US consumer sentiment in January fell nearly 5% to the lowest level since November 2011, the University of Michigan’s consumer sentiment survey showed Friday.
Survey respondents felt worse about both the current economic conditions, as well as the outlook for the near-term.
Consumer sentiment has been on a roller coaster throughout the pandemic, initially plummeting in the spring of 2020, then recovering in lockstep with the reopening, before it again declined amid the spread of the Delta variant that weighed on the economy in the summer.
With a new variant — Omicron — in town, it’s not surprising that consumers are again feeling anxious.
The sentiment peaks of 2021 are unwinding in an erratic way, as the boost from stimulus dollars, vaccines and a slow return to “normal” is waning in the face of high Covid infections, said Mike Englund, chief economist at Action Economics.
But there are additional factors at play, too: inflation is rampant, and Americans are worried their wage gains are eroded by rising prices.
“Consumers may misinterpret the [Federal Reserve]’s policy moves to slow the economy as part of the problem rather than part of the solution,” said Richard Curtin, chief economist at the Surveys of Consumers.

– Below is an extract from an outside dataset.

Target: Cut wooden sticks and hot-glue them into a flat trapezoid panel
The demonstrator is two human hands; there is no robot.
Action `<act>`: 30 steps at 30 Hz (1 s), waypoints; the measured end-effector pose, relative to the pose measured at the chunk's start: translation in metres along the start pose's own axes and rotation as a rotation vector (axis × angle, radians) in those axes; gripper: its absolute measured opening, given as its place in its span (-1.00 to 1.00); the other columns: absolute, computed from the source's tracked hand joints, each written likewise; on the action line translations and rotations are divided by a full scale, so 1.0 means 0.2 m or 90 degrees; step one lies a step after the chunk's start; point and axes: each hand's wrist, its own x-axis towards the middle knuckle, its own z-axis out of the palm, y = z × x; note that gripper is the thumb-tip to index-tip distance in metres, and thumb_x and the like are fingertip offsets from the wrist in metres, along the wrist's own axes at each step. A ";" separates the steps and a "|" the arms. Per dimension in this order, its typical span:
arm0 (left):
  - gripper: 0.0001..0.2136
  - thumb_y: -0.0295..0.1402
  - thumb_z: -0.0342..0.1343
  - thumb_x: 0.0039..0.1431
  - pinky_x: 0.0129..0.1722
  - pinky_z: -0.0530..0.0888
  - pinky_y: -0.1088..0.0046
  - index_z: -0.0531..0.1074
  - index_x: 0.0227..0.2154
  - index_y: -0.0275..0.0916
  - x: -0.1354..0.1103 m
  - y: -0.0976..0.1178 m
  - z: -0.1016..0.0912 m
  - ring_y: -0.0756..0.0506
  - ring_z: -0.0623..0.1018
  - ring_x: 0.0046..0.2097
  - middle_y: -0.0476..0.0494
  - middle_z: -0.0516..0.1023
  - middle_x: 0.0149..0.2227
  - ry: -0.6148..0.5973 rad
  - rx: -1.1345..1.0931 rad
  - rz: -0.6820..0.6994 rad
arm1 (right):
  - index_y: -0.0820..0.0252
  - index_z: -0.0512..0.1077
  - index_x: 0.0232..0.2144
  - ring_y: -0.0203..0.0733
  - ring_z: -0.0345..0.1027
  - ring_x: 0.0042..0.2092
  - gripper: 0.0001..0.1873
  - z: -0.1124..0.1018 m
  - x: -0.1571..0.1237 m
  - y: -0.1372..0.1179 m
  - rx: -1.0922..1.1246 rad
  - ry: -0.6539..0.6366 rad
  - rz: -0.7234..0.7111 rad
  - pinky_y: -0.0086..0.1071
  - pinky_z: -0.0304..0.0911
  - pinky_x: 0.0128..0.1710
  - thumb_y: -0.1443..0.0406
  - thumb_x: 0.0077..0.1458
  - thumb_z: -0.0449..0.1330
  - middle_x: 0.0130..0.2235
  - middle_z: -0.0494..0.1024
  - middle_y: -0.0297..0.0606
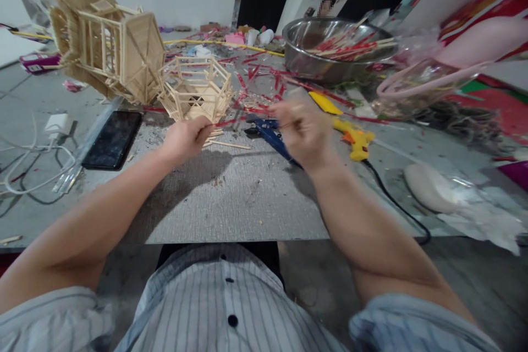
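My left hand (187, 140) is closed in a pinch on the end of a thin red wrapper strip (231, 121), just in front of a small hexagonal frame of wooden sticks (198, 85). The strip stretches rightward, toward my right hand (303, 129). That hand is raised and blurred by motion, its fingers curled; what they grip cannot be made out. Beneath it lie blue-handled pliers (274, 140), partly hidden by the hand. Several loose wooden sticks (229, 144) rest on the table beside my left hand.
A larger wooden stick model (136, 49) stands back left, near a black phone (112, 140) and white cables. A metal bowl (299, 63) holds red-wrapped sticks. Right are a yellow glue gun (357, 140) with black cord and a pink-handled basket (406, 88). Red wrappers litter the grey table (231, 203).
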 end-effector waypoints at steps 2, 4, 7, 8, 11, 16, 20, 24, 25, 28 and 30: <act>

The Fed announced an end to its pandemic-era stimulus program late last year and signaled a first interest rate increase for March earlier this week.
“The danger is that consumers may overreact to these tiny nudges, especially given the uncertainties about the coronavirus and other heightened geopolitical risks,” said Curtin.
Amid all this, confidence in government economic policies is at its lowest level since 2014, with geopolitical risks including the Russia-Ukraine situation not helping matters.